As evidence, they cite a study showing that STAAR reading exams given to students in grades 3, 4 and 5 were of nearly identical difficulty in terms of the complexity of words and sentences. The study, they say, helps prove that students are not tested on materials aligned with their grade level.

In addition, critics of STAAR’s validity argue Texas teachers are working too diligently and effectively to allow educational outcomes to stall.

“STAAR results are telling us one thing about reading and children, and other universally accepted standards and metrics are saying something else,” said Alief ISD Superintendent H.D. Chambers, who also serves as president of the Texas School Alliance, a superintendent-led association of 37 medium- and large-sized districts.

Morath, however, plans to argue that text difficulty cannot be measured solely by readability formulas, which do not account for a student’s knowledge base or the underlying content of the text, among other factors. Texas Education Agency leaders said about 15 to 25 Texas teachers review each reading exam and students field-test STAAR questions on other exams — methods they consider preferable to computer algorithms. A third-party organization commissioned by the state also deemed the test appropriately difficult for each grade level analyzed, according to the company’s report.

TEA officials have noted that the state’s downward trend in reading scores closely mirrors Texas’ decline during the past decade — from 30th to 41st among the 50 states — on the reading portion of the National Assessment of Educational Progress, an exam commonly referred to as the Nation’s Report Card.

“The evidence clearly shows that STAAR is predictive of meaningful life outcomes, like being ready for college, career and the military,” Morath said in a statement. “But it’s also critical that we work to ensure educators have confidence in the results they get from STAAR. Without that confidence, we’re less likely to adjust our own practices to improve student support.”

Used for grades, sanctions

Few Texas education matters draw as much debate as STAAR, which is administered annually to all students in grades 3 through 8 and some high school students. Federal law requires states to administer standardized exams and apply results to a statewide accountability system.
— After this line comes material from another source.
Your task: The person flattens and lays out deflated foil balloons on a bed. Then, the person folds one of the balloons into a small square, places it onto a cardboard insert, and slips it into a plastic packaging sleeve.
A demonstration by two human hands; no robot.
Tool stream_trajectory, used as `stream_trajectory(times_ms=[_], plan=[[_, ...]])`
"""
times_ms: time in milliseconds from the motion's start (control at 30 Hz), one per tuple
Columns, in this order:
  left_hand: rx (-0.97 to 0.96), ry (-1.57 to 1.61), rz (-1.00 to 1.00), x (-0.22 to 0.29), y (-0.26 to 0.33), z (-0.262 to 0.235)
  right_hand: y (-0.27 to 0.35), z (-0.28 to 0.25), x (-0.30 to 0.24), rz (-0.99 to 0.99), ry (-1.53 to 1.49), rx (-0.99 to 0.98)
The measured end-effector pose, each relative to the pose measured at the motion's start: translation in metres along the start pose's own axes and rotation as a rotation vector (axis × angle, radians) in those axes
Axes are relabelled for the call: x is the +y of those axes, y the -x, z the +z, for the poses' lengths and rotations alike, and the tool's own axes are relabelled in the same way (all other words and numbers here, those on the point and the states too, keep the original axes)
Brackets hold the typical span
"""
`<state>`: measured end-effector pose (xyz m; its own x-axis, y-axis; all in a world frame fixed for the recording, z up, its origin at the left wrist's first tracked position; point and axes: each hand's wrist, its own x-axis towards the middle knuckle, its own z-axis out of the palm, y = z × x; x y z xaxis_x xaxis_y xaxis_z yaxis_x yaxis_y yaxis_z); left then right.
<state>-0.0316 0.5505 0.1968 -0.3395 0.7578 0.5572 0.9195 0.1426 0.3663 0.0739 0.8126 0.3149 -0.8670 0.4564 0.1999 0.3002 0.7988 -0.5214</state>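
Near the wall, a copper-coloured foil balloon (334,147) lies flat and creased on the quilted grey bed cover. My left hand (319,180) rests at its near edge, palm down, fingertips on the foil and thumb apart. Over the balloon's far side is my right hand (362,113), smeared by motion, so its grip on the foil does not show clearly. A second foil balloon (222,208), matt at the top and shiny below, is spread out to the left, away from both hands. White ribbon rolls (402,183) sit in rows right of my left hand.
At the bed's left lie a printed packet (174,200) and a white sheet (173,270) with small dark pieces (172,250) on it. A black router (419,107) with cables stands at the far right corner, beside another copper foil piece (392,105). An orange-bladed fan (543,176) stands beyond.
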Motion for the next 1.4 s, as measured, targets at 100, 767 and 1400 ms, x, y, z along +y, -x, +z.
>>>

In Texas, STAAR results are the largest factor determining state-issued letter grades, which can have significant impact on perceptions about districts and schools. Texas also uses STAAR results as justification for issuing sanctions to some low-performing districts and holding back some failing students from advancing grade levels. Opponents of STAAR often argue the test’s high stakes are detrimental to students and teachers, while supporters claim the exam system holds educators accountable and improves academic outcomes.

In a 2017 poll published by the Texas Tribune, 21 percent of respondents said the best way to improve public education is to cut the number of standardized tests — more than increased spending on schools, raising teacher pay or expanding pre-kindergarten access.

“You’ll find folks who are strongly associated with the tea party … you’ll find very progressive parents who think it’s a very poor overall look at what schools are doing to educate their children,” said Mark Wiggins, a lobbyist with the Association of Texas Professional Educators. “It’s really across the board.”

While education leaders and advocates have loudly debated the appropriateness of STAAR’s high stakes for years, doubts about the test’s validity have received much less attention.

That changed last month, when Texas Monthly published an article about educators’ concerns. Within hours, House Public Education Committee Vice Chair Diego Bernal, D-San Antonio, called for an investigation into the STAAR creation process and a halt to accountability-related sanctions.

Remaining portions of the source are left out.